■ **ASSIGNMENT**: Write out each line of the records that has "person" in it.

■ **RECORDS FOR THIS EXERCISE**:
**********

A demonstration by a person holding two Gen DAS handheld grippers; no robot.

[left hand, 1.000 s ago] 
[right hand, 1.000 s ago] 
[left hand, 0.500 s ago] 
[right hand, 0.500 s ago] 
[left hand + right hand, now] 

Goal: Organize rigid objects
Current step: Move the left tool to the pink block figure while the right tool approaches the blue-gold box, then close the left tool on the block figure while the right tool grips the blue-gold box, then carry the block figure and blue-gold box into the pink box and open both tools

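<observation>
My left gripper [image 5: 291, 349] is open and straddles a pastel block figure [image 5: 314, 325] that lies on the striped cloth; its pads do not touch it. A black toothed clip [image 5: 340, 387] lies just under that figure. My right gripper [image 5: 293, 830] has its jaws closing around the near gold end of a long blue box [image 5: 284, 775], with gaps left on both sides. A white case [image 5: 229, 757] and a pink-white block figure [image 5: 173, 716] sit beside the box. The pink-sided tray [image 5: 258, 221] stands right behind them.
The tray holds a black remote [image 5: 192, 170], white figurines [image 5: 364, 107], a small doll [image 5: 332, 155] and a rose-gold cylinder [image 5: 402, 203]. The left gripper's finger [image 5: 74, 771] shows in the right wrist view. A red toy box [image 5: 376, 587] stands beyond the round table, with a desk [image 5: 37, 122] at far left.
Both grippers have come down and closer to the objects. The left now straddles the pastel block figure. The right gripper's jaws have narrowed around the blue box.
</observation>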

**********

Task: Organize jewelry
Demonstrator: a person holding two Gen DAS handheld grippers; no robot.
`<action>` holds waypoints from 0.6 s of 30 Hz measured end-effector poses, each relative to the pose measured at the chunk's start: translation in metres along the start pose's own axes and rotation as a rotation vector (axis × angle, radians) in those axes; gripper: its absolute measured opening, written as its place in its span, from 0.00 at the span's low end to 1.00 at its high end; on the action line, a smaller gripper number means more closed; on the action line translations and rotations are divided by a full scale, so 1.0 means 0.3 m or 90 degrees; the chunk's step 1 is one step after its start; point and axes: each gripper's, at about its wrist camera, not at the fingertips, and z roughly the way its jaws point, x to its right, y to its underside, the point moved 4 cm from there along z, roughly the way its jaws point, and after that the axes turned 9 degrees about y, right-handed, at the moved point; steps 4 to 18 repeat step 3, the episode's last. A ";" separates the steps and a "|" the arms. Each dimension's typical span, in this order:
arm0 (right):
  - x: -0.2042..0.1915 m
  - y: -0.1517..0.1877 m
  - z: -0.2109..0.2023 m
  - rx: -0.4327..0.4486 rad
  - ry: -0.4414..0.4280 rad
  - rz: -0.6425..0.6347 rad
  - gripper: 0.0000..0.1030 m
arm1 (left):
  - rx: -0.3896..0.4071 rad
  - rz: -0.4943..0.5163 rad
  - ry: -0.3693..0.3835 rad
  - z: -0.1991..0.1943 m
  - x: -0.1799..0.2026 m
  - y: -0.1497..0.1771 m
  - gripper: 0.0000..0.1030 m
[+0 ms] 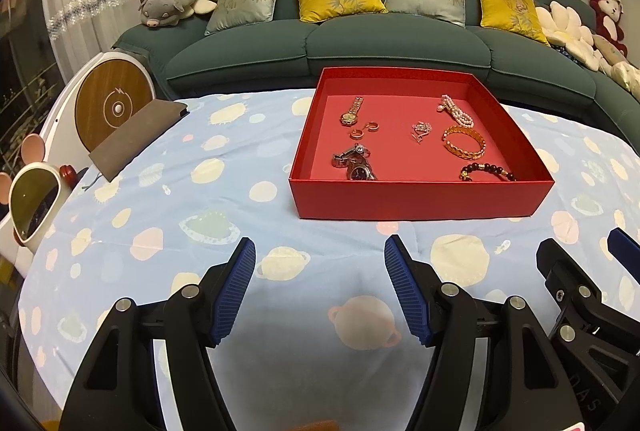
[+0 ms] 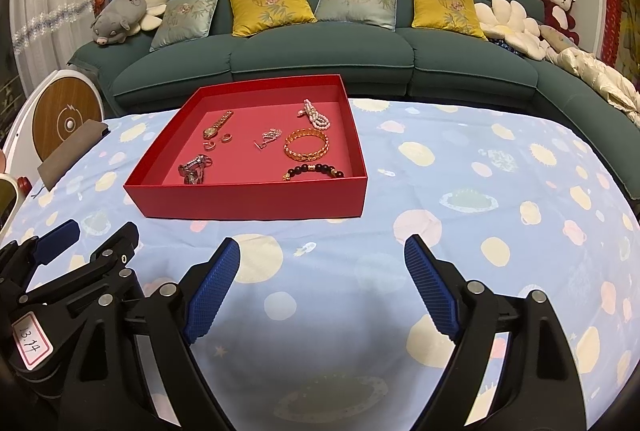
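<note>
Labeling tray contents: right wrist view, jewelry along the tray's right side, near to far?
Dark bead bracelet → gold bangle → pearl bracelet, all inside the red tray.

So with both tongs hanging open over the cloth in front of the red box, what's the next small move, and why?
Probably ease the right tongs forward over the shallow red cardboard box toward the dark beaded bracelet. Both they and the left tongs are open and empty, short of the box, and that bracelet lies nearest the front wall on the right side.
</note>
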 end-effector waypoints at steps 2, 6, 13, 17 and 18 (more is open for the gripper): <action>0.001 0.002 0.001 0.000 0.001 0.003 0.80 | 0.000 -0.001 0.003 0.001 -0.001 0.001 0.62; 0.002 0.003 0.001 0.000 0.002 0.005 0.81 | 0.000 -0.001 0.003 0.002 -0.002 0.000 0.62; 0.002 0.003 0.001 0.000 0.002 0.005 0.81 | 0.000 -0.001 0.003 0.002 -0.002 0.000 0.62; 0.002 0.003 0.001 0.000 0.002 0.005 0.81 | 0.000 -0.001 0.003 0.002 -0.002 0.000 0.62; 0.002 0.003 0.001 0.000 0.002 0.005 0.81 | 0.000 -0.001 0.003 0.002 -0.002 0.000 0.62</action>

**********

■ **EXERCISE ANSWER**:
A demonstration by a person holding two Gen DAS handheld grippers; no robot.
Demonstrator: a person holding two Gen DAS handheld grippers; no robot.

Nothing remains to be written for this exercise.